Work task =
The answer must consist of every line in the data below that holds the word "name".

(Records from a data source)
⁂

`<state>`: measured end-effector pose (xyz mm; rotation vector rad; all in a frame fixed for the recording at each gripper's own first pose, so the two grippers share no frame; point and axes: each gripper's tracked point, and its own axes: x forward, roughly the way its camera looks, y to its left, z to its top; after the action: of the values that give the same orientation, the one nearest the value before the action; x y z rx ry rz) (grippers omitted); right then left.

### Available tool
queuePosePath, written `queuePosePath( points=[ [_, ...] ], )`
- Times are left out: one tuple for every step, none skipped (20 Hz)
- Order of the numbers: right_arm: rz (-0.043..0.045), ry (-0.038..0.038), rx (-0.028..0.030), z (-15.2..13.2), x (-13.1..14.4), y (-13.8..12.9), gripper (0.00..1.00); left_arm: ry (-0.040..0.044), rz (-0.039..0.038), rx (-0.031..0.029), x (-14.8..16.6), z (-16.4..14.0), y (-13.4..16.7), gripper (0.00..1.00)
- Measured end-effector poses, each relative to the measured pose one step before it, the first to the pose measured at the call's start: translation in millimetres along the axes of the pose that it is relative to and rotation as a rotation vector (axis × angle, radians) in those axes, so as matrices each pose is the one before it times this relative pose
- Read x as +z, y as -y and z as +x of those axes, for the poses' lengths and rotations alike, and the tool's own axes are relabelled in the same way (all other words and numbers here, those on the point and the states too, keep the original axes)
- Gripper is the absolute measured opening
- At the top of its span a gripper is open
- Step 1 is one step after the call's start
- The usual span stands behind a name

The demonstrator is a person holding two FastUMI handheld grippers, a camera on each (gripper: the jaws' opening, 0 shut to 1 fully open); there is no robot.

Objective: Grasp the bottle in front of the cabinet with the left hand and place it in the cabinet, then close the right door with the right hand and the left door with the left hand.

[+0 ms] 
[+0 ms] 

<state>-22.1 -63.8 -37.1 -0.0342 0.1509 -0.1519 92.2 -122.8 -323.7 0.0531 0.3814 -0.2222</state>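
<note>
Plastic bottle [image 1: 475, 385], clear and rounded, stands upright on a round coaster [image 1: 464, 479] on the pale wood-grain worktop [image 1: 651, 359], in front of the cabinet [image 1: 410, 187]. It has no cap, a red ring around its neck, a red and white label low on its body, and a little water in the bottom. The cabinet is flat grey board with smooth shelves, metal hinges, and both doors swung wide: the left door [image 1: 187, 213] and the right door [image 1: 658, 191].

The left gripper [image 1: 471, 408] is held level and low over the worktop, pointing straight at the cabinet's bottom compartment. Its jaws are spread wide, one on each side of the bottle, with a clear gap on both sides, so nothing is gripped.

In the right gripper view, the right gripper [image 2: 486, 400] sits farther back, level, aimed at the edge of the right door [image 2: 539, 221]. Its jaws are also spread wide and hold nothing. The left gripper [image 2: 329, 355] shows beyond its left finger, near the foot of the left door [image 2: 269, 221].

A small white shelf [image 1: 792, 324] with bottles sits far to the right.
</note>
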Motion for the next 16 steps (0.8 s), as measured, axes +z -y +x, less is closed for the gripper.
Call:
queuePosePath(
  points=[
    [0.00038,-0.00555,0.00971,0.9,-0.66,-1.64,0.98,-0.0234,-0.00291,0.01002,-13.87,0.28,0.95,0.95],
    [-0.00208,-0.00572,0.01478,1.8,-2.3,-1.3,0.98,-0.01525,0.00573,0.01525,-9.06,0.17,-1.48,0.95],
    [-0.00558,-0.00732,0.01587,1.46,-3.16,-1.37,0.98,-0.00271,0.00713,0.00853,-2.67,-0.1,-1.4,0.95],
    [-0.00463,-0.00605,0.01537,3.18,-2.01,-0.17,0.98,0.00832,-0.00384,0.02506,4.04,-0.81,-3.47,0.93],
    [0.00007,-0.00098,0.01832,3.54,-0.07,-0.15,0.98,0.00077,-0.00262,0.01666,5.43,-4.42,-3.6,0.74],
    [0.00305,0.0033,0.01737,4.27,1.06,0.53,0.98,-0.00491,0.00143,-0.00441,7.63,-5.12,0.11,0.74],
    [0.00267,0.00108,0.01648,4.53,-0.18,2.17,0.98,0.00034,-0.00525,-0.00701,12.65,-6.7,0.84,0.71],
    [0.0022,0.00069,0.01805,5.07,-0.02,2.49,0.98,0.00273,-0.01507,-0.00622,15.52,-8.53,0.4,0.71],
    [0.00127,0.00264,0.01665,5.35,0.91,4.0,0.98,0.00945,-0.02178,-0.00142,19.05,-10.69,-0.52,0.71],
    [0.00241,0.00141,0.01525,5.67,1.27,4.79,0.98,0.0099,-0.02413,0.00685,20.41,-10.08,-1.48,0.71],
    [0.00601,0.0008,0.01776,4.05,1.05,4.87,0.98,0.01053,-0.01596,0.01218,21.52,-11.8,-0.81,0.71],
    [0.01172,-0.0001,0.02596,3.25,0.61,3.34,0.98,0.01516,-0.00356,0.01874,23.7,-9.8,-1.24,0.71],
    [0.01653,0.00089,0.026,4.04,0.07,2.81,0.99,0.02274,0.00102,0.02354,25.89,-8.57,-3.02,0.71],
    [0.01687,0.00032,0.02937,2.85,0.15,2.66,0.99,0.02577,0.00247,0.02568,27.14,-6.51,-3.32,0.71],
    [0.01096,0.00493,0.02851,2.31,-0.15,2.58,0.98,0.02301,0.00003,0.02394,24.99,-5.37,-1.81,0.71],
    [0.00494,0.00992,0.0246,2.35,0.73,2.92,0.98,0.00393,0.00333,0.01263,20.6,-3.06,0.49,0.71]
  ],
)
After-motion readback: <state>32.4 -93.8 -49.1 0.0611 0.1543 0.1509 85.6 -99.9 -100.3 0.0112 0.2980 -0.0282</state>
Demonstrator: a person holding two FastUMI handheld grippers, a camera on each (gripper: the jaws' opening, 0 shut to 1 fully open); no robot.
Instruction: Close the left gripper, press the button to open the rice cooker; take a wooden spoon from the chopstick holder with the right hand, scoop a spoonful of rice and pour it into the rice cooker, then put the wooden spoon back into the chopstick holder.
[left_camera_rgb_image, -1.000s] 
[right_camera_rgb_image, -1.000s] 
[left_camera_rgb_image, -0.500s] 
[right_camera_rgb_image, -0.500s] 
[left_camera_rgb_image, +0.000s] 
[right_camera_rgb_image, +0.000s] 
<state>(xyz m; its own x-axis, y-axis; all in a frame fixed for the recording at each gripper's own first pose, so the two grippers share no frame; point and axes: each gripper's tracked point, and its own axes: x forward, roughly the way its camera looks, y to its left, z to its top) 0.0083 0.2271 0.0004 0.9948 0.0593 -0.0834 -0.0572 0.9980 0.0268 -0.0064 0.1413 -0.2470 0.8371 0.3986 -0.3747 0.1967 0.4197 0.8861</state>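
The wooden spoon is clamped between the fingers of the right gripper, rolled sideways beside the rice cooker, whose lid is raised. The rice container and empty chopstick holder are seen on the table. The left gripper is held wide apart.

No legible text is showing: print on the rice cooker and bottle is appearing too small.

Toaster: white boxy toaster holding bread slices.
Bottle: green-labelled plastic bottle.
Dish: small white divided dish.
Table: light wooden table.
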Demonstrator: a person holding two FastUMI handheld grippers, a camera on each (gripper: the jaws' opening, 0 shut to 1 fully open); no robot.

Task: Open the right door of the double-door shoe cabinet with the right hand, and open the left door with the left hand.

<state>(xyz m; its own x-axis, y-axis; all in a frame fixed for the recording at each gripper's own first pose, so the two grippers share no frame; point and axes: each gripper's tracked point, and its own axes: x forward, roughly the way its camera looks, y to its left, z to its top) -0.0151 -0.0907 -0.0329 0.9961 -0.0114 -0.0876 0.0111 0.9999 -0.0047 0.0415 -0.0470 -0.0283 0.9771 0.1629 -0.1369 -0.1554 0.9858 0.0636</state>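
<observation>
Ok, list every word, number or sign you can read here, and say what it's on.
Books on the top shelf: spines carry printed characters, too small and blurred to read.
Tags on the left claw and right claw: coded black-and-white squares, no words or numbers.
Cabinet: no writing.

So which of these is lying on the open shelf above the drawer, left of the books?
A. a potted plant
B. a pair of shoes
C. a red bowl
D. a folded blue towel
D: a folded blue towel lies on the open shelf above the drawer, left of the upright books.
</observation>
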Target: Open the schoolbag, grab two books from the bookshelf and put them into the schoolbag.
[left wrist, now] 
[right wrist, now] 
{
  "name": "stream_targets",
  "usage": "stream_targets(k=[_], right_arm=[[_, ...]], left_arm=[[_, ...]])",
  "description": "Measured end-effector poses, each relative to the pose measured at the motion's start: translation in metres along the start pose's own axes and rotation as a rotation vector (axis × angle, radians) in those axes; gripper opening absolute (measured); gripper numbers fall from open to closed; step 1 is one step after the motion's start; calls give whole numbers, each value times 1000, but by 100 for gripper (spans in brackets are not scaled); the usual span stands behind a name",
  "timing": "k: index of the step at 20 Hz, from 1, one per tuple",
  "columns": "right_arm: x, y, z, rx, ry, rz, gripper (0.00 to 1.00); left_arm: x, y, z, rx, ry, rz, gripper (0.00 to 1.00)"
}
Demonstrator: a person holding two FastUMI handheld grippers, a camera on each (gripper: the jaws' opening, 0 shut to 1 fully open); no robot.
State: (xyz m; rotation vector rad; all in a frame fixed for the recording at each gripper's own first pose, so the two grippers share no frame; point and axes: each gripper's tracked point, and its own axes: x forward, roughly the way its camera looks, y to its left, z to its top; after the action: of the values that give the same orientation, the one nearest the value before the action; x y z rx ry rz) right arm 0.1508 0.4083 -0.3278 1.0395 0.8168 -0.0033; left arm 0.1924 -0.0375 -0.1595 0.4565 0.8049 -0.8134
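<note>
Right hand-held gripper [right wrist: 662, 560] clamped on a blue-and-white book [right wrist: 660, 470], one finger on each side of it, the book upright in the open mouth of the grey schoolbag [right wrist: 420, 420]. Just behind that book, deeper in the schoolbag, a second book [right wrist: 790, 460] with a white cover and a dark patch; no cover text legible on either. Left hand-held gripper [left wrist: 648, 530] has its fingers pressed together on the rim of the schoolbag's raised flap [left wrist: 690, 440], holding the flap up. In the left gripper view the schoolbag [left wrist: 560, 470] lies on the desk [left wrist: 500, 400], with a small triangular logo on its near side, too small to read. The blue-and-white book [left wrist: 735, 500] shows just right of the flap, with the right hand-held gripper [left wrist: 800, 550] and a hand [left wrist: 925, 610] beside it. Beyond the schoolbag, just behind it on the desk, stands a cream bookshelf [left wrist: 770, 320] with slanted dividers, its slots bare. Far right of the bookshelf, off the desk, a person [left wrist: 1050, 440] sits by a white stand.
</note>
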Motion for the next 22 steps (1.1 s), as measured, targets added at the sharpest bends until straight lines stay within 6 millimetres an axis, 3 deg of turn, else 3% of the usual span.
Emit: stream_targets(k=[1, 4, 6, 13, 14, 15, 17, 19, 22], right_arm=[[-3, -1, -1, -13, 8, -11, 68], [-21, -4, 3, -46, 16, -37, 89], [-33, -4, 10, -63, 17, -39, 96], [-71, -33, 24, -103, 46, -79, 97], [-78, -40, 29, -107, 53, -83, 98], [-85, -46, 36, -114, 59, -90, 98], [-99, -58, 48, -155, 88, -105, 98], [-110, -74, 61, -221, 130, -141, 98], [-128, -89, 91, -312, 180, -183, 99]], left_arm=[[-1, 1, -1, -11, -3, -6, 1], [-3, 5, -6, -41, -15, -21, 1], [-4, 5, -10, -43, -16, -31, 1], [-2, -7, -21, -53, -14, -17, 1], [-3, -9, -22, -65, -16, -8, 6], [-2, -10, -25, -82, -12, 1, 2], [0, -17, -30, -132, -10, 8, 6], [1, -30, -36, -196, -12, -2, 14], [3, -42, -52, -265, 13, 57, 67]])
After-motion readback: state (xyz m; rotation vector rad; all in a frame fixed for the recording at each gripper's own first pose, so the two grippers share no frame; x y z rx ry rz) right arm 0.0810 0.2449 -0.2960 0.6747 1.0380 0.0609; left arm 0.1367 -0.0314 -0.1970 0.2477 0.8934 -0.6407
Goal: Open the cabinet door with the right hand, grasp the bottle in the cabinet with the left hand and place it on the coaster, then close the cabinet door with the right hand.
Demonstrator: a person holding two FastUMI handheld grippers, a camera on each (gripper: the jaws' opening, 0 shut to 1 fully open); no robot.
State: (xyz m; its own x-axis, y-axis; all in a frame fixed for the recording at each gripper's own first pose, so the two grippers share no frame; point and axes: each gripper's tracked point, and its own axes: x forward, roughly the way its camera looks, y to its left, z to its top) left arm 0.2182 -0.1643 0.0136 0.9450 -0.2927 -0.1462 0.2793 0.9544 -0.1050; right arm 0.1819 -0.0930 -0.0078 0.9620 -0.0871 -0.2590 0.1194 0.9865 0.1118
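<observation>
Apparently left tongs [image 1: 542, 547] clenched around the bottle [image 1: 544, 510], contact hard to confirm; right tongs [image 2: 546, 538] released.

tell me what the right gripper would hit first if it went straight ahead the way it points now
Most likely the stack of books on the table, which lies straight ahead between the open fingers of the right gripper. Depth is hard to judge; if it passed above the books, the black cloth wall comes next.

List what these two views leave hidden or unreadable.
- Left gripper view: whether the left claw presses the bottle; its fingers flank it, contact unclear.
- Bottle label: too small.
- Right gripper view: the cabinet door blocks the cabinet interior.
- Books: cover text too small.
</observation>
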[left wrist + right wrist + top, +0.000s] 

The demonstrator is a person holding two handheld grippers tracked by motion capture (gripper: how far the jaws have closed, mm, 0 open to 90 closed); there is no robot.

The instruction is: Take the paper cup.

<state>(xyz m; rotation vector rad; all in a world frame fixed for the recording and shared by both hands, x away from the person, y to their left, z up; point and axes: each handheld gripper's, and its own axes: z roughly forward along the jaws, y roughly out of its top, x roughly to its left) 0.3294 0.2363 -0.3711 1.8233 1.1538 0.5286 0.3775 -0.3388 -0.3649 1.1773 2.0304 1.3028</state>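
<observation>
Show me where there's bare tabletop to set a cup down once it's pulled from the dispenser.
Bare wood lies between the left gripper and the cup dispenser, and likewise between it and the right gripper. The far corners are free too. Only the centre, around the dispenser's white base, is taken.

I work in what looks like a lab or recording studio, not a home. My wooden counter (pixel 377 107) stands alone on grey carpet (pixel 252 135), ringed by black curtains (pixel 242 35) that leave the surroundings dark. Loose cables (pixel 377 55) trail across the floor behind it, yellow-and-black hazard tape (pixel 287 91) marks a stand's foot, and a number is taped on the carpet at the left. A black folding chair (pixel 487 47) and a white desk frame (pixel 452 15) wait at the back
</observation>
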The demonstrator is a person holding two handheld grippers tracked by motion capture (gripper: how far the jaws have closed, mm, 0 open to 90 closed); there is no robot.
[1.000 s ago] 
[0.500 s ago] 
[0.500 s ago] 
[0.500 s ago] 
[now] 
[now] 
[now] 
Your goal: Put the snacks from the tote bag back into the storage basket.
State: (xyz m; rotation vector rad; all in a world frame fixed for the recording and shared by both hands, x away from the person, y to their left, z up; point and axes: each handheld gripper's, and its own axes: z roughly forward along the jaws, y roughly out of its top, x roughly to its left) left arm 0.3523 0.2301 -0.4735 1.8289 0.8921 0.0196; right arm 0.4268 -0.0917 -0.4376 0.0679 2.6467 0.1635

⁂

Final answer =
- The usual span stands behind a name
  "name": "stream_targets",
  "description": "Measured end-effector poses, each relative to the pose measured at the motion's start: translation in metres along the start pose's own axes and rotation as a rotation vector (axis × angle, radians) in those axes; gripper opening absolute (measured); gripper numbers fall from open to closed; step 1 is one step after the motion's start; calls give whole numbers, each value times 1000, but by 100 for gripper (spans in brackets are not scaled); the usual span stands behind a name",

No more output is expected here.